What to do: Leave the pictures out and restate every line below exactly.
#### Information shown ####
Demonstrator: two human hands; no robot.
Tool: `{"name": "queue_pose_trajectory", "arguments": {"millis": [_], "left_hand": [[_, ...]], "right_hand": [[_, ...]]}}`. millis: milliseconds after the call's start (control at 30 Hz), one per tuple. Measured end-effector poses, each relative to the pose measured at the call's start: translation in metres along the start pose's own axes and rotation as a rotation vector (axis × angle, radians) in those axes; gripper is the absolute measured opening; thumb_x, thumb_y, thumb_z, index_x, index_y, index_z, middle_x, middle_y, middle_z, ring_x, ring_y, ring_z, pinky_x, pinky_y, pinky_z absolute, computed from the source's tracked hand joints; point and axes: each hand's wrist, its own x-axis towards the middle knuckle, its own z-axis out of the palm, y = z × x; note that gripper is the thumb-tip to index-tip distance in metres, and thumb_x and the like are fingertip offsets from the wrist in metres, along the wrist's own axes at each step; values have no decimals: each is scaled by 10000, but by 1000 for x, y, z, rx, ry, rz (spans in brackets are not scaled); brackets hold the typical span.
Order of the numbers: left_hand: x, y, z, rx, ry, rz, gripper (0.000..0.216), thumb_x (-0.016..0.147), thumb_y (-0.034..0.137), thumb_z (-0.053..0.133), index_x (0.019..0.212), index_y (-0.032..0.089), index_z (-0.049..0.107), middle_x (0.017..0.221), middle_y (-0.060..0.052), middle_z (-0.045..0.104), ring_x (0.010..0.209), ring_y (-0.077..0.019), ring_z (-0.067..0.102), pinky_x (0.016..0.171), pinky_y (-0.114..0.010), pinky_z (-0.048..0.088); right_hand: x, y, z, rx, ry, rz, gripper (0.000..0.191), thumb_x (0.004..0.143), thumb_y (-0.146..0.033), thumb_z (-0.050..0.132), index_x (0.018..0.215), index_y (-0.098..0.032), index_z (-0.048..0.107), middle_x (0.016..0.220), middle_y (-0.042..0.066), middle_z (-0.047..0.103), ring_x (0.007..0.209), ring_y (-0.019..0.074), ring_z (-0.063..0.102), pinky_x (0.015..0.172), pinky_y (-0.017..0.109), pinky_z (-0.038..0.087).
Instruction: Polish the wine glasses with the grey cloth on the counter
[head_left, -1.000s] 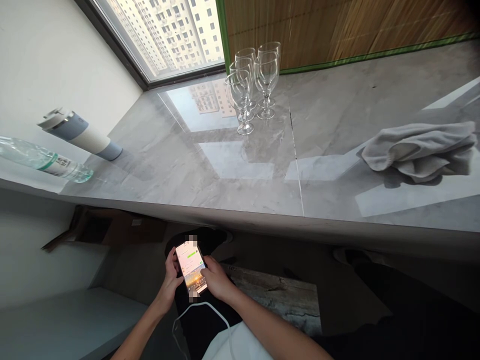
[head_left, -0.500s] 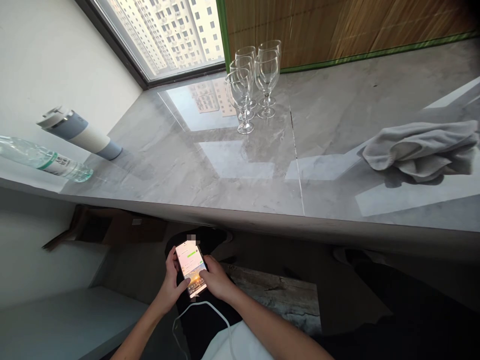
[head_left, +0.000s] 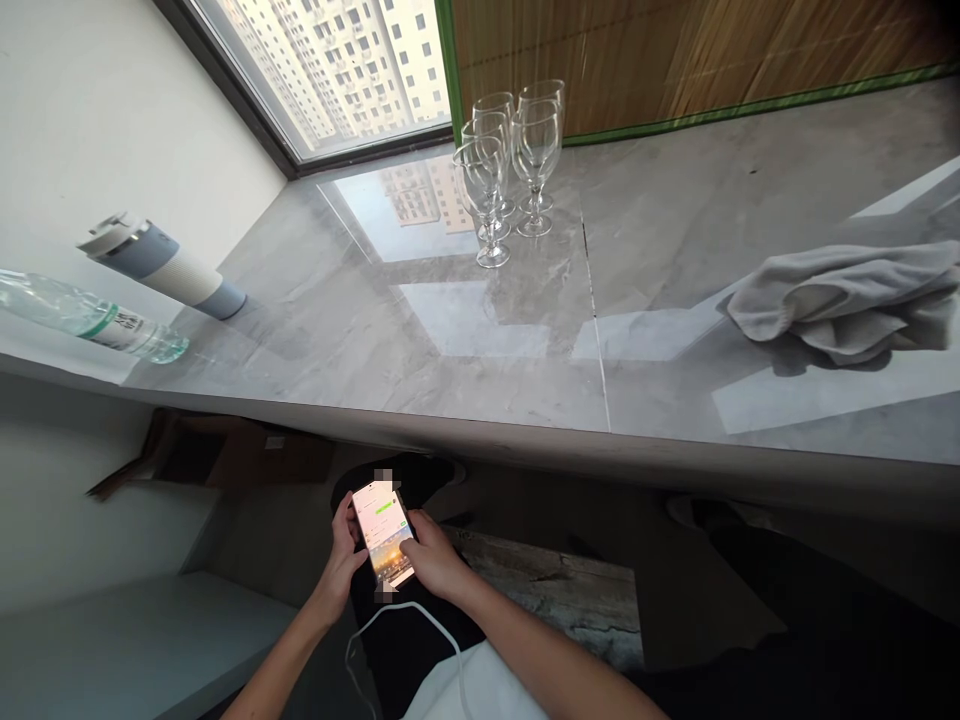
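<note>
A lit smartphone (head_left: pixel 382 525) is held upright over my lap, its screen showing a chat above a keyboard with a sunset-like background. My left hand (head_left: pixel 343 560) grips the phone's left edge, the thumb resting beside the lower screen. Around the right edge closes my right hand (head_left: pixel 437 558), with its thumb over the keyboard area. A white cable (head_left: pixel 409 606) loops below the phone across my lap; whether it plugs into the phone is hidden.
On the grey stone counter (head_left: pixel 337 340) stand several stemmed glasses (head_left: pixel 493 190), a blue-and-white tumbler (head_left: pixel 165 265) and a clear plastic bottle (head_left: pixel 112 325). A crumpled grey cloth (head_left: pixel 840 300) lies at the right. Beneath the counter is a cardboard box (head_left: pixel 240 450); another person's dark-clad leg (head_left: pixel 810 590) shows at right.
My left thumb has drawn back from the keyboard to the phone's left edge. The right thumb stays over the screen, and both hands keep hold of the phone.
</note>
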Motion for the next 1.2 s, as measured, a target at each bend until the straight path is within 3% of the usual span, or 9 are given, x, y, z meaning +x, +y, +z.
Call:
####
Answer section:
Demonstrator: two human hands; no robot.
Tool: `{"name": "queue_pose_trajectory", "arguments": {"millis": [_], "left_hand": [[_, ...]], "right_hand": [[_, ...]]}}`. millis: milliseconds after the call's start (control at 30 Hz), one per tuple. Measured end-effector poses, each relative to the pose measured at the call's start: translation in metres along the start pose's own axes and rotation as a rotation vector (axis × angle, radians) in those axes; gripper is the absolute measured opening; thumb_x, thumb_y, thumb_z, index_x, index_y, index_z, middle_x, middle_y, middle_z, ring_x, ring_y, ring_z, pinky_x, pinky_y, pinky_z absolute, computed from the source's tracked hand joints; point and axes: each hand's wrist, its own x-axis towards the middle knuckle, its own z-axis out of the palm, y = z × x; note that gripper is the thumb-tip to index-tip distance in metres, and thumb_x and the like are fingertip offsets from the wrist in metres, along the wrist's own axes at each step; values have no decimals: each is scaled by 10000, but by 1000 for x, y, z, rx, ry, rz (spans in brackets are not scaled); brackets hold the typical span.
Order of the numbers: left_hand: x, y, z, rx, ry, rz, gripper (0.000..0.216), thumb_x (-0.016..0.147), thumb_y (-0.034..0.137), thumb_z (-0.053..0.133), index_x (0.019..0.212), index_y (-0.032..0.089), index_z (-0.049..0.107), middle_x (0.017..0.221), middle_y (-0.060..0.052), middle_z (-0.045..0.104), ring_x (0.010..0.209), ring_y (-0.077..0.019), ring_z (-0.067..0.102), pinky_x (0.016..0.171), pinky_y (-0.114..0.010), pinky_z (-0.048..0.088); right_hand: x, y, z, rx, ry, rz, gripper (0.000..0.191), thumb_x (0.004..0.143), thumb_y (-0.146..0.033), thumb_z (-0.050..0.132), index_x (0.018..0.215), index_y (-0.098..0.032), index_z (-0.048..0.107), middle_x (0.016..0.220), middle_y (-0.042..0.066), middle_z (-0.047..0.103), ring_x (0.007..0.209), ring_y (-0.019..0.074), ring_z (-0.063..0.102), pinky_x (0.015..0.172), pinky_y (-0.017..0.109), pinky_z (-0.038..0.087).
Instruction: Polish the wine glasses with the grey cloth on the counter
[head_left, -1.000s] 
[head_left, -0.500s] 
[head_left, +0.000s] 
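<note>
A lit smartphone (head_left: pixel 382 525) is held upright over my lap, its screen showing a chat above a keyboard with a sunset-like background. My left hand (head_left: pixel 343 560) grips the phone's left edge, the thumb resting beside the lower screen. Around the right edge closes my right hand (head_left: pixel 437 558), with its thumb over the keyboard area. A white cable (head_left: pixel 409 606) loops below the phone across my lap; whether it plugs into the phone is hidden.
On the grey stone counter (head_left: pixel 337 340) stand several stemmed glasses (head_left: pixel 493 190), a blue-and-white tumbler (head_left: pixel 165 265) and a clear plastic bottle (head_left: pixel 112 325). A crumpled grey cloth (head_left: pixel 840 300) lies at the right. Beneath the counter is a cardboard box (head_left: pixel 240 450); another person's dark-clad leg (head_left: pixel 810 590) shows at right.
My left thumb has drawn back from the keyboard to the phone's left edge. The right thumb stays over the screen, and both hands keep hold of the phone.
</note>
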Motion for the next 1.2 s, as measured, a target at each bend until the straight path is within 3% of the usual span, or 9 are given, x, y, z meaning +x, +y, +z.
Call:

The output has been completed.